В правозащитном фонде «Общественный вердикт» говорят: «Дело Марины Рузаевой имеет для нас особенную значимость по ряду причин. Мы “дотащили” это дело до суда, но сам по себе суд — это правовой абсурд, юридическая катастрофа: суд устанавливает факт фальсификации материалов расследования, но при этом оправдывает виновного в этом следователя! В России, скорее всего, дело приговором не окончится. Отчасти из-за объективной сложности доказывания таких преступлений, отчасти из-за пассивности следствия на начальном этапе расследования».

-7

Вернуть тюрьму народу

Игорь Каляпин: «В ИК-10 в Нижегородской области в начале 90-х мне встретился однажды представитель трудовой династии тюремщиков по фамилии Хренов. Он мне говорил с гордостью: “Я — начальник колонии полковник Хренов, и мой отец был начальником колонии полковником Хреновым, и мой дед был начальником лагеря полковником Хреновым!” В таких расположенных на отшибе учреждениях внешний контроль за соблюдением прав заключенных затруднен… Люди, работающие в тюрьмах, охраняющие заключенных, должны стать частью общей цивилизации».

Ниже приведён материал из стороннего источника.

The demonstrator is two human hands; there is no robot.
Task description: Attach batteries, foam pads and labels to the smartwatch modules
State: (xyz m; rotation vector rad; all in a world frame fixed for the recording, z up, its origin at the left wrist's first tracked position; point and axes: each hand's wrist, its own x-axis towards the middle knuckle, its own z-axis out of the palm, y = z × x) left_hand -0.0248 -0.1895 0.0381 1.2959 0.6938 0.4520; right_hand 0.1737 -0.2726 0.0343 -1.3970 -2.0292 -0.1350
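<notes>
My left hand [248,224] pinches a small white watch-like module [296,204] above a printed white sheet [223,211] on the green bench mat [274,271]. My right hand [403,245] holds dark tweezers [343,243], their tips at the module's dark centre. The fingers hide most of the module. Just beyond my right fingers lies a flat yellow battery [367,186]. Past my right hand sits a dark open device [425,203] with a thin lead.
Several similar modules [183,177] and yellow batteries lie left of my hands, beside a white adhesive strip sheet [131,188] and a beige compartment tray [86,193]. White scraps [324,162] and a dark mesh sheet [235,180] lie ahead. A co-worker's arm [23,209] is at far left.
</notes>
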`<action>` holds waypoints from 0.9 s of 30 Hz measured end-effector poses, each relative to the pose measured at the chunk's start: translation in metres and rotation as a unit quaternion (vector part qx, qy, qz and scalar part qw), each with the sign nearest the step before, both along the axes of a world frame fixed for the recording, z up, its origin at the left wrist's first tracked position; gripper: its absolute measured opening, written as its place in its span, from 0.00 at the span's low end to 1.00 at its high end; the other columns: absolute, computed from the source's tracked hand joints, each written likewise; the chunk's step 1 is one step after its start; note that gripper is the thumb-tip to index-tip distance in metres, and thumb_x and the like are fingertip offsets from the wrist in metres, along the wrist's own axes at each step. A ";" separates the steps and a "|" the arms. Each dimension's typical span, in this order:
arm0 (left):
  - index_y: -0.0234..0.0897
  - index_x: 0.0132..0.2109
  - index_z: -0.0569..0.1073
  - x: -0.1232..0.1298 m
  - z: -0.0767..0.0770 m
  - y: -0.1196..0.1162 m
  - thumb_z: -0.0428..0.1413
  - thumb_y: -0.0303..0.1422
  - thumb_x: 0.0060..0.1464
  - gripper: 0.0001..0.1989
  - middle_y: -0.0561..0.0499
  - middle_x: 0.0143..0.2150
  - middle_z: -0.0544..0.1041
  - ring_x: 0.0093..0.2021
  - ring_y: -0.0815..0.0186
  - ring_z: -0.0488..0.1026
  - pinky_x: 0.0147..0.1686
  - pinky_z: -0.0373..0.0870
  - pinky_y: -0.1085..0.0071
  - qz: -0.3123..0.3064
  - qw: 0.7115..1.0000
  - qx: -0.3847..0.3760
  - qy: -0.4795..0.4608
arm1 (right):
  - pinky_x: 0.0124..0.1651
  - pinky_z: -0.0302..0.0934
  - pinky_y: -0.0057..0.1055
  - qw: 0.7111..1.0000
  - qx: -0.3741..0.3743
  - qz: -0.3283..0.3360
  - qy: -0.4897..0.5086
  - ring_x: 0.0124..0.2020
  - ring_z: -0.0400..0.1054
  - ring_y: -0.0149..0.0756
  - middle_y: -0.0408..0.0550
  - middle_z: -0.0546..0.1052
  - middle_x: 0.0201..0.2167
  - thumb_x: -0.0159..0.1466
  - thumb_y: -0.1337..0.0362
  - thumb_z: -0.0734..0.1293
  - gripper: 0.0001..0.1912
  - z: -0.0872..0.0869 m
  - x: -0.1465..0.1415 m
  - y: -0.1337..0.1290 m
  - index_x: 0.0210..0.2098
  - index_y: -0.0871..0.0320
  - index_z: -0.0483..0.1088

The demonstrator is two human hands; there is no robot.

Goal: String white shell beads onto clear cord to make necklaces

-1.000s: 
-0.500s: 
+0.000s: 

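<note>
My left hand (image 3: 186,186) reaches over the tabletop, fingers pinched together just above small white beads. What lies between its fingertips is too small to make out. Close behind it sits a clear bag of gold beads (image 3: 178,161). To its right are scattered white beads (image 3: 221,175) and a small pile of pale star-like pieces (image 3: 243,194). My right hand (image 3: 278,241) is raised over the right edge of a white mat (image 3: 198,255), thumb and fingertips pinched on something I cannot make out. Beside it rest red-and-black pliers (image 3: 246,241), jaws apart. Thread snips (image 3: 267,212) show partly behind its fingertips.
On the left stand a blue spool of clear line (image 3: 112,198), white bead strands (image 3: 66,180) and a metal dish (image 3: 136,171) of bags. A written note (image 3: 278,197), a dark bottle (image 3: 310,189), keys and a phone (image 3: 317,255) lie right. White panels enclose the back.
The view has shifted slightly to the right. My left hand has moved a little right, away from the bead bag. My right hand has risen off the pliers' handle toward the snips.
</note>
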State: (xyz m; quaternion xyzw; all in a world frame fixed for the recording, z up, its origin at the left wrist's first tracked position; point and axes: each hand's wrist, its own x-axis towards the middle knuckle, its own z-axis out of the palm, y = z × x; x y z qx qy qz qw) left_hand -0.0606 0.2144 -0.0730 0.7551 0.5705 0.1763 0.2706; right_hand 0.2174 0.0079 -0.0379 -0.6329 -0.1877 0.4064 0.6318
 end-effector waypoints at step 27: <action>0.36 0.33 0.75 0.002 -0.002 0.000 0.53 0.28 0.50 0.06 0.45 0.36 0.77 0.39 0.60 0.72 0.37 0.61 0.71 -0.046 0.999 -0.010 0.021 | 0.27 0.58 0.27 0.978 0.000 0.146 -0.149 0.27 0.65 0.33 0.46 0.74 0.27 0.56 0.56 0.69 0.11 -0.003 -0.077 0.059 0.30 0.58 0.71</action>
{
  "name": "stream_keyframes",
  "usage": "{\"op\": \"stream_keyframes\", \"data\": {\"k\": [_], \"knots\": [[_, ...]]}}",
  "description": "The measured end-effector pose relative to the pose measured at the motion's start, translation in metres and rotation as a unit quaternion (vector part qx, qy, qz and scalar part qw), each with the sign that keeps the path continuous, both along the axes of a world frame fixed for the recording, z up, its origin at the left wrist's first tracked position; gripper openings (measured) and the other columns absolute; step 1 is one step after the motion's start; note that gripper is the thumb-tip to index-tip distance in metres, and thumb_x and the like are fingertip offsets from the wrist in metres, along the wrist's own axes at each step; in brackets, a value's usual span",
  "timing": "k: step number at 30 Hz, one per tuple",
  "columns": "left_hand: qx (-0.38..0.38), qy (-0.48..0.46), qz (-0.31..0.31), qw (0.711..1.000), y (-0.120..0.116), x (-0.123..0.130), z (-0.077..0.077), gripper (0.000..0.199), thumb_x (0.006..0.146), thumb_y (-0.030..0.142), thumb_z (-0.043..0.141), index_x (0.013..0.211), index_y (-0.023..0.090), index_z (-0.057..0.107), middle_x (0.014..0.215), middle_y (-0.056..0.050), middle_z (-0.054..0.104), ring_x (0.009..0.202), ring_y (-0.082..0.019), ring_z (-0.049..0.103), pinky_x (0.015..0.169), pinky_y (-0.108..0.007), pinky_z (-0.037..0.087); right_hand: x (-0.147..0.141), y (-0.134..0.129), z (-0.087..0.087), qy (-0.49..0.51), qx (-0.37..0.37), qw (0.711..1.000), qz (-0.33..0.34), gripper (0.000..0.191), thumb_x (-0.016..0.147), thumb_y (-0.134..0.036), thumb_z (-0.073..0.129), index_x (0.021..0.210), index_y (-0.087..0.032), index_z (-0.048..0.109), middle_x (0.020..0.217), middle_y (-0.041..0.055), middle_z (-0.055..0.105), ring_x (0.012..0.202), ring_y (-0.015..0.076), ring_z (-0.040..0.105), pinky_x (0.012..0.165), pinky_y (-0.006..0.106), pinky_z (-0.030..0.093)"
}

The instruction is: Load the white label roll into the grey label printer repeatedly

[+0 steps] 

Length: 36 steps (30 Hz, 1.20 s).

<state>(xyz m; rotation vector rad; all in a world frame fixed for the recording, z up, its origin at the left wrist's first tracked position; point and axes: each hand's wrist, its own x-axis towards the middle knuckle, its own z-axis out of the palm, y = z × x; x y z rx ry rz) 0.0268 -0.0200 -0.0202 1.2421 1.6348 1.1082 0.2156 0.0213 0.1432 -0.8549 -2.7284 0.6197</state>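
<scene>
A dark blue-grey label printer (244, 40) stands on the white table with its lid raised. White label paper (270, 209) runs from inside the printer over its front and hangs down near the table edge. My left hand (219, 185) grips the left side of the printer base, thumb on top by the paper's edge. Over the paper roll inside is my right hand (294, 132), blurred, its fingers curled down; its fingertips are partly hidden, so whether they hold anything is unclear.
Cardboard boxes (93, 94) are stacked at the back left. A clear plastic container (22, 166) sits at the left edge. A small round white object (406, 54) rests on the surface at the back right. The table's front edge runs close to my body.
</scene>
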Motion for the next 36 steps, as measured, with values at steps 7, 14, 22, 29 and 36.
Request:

Ну и вообще — надо ломать «машину», которая наследует репрессивному ХХ веку.

Валерий Федорович Абрамкин, основатель Фонда содействия реформе уголовного правосудия «Тюрьма и воля», автор знаменитой книги «Как выжить в советской тюрьме», не любил, когда его называли правозащитником, потому что он радел не за «право» или тот самый «закон», что фигурирует в полицейской клятве. Именно Абрамкин придумал лозунг «вернуть тюрьмы народу». Одно дело — когда машина государства укатывает человека в Сибирь, а другое — когда и нарушитель, и тюремщик в любом случае останутся в твоем городе, и каждый может их встретить. Только в этом случае появляется четкий стимул сделать так, чтобы первый больше не нарушал, а второй не пытал.